Publisher/ Year: 1993

Number of Pages:

Genre: Fiction



Owen is a mouse who has a blanket named Fuzzy. Owen takes Fuzzy everywhere and they do everything together. But as Owen gets older, Fuzzy also gets older, and more dirty. His parents are not sure what they will do when Owen starts school because he cannot take Fuzzy with him. Ms. Tweezers, the neighbor, comes up with all sorts or ideas to help Owen’s parents get rid of Fuzzy. They dip Fuzzy in vinegar, they try to throw Fuzzy away, and they even attempt to get Owen to give Fuzzy to the Blanket Fairy. But Owen doesn’t give Fuzzy up, even when his parents start telling him the word “no.” Finally, his mother decides to cut Fuzzy into handkerchiefs so that it is small enough for Owen to take to school.

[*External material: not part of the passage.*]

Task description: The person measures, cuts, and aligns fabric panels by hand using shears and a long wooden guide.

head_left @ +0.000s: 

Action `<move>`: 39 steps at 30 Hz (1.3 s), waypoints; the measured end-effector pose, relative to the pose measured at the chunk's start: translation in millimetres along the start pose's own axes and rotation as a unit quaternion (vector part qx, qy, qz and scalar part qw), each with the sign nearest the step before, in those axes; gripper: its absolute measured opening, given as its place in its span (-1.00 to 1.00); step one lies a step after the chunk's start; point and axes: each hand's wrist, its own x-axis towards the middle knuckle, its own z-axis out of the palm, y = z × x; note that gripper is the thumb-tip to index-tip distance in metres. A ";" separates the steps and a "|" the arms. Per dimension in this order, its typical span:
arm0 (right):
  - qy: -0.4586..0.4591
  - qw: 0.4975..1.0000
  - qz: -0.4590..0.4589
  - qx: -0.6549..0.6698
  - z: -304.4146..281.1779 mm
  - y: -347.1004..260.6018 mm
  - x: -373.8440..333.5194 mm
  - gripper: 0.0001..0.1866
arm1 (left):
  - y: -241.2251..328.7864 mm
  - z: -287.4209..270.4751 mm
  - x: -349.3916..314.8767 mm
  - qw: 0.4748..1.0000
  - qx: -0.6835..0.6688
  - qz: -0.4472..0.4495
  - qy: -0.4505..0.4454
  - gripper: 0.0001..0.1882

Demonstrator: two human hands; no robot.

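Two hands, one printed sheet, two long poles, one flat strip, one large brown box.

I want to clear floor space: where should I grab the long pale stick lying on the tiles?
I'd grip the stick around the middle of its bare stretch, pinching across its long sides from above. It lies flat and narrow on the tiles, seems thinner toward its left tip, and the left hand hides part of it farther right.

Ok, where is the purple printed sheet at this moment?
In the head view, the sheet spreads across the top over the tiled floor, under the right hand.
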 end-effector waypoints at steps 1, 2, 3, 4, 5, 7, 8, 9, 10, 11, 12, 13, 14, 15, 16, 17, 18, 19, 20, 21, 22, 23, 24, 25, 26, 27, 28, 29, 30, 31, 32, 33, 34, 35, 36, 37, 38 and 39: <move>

This story is a mirror for children who have a special bond or attachment to a favorite stuffed animal or toy. Some children outgrow their favorite toy/stuffed animal, but others find it very difficult to say goodbye or leave a toy behind. The story offers a positive way for parents to help their kids transition from the home setting to a school setting.

Fuzzy is a yellow blanket. This could symbolize Owen’s happiness when Fuzzy is with him. Yellow also is associated with creating new ideas. Owen and Fuzzy spend their days creating fun and entreating new games. Or the color yellow foreshadows the ideas that Owen’s parents and Ms. Tweezers come with to try to keep Fuzzy away from Owen. It could also foreshadow betrayal. Owen is upset because his parents will not allow him to bring Fuzzy to school.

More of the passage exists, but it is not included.